┌─ Stored data

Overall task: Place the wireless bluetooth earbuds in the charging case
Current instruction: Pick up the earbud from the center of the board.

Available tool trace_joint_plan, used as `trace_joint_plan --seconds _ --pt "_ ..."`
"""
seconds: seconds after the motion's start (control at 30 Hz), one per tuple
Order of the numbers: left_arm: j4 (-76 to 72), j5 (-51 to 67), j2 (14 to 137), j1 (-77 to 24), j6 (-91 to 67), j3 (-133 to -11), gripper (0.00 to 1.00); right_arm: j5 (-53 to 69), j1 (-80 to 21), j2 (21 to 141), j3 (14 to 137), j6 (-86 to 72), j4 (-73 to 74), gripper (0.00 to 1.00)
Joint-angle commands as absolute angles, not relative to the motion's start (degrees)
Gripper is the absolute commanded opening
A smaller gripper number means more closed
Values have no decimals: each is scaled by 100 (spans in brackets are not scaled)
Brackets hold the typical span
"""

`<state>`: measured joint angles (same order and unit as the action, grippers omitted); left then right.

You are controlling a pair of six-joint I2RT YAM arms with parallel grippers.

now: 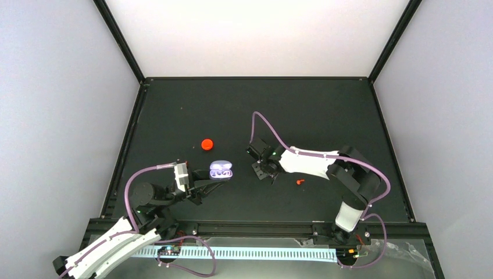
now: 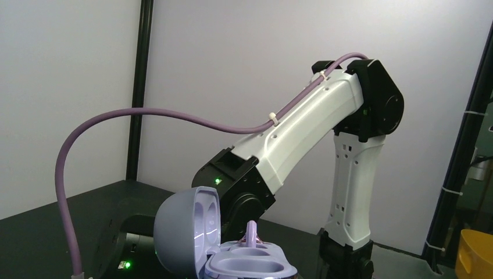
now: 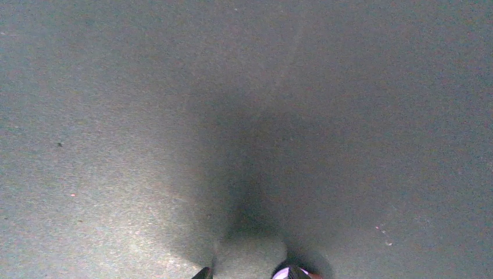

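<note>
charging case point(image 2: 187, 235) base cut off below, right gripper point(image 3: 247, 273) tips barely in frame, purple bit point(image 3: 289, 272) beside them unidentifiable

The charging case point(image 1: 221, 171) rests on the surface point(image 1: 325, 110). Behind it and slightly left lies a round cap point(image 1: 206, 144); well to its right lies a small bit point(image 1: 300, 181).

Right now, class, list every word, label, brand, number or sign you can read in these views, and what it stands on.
No text can be read in any view.
The charging case and the red cap show no print; the circuit boards at the table's near edge are too small to tell.
</note>
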<state>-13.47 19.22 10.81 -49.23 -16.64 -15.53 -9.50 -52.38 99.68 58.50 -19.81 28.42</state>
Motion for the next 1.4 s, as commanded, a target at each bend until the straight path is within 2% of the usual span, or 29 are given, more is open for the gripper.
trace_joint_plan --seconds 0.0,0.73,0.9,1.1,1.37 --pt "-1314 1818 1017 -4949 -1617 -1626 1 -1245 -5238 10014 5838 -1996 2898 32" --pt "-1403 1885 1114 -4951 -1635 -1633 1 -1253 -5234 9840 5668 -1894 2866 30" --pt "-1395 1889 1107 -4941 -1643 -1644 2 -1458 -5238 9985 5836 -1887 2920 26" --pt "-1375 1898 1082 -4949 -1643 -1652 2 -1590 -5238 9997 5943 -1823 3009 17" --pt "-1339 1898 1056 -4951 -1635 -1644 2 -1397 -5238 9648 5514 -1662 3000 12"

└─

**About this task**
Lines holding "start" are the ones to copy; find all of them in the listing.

**Task solution**
seconds: seconds after the motion's start (control at 30 Hz), one per tuple
Joint-angle commands as absolute angles, not relative to the motion's start (degrees)

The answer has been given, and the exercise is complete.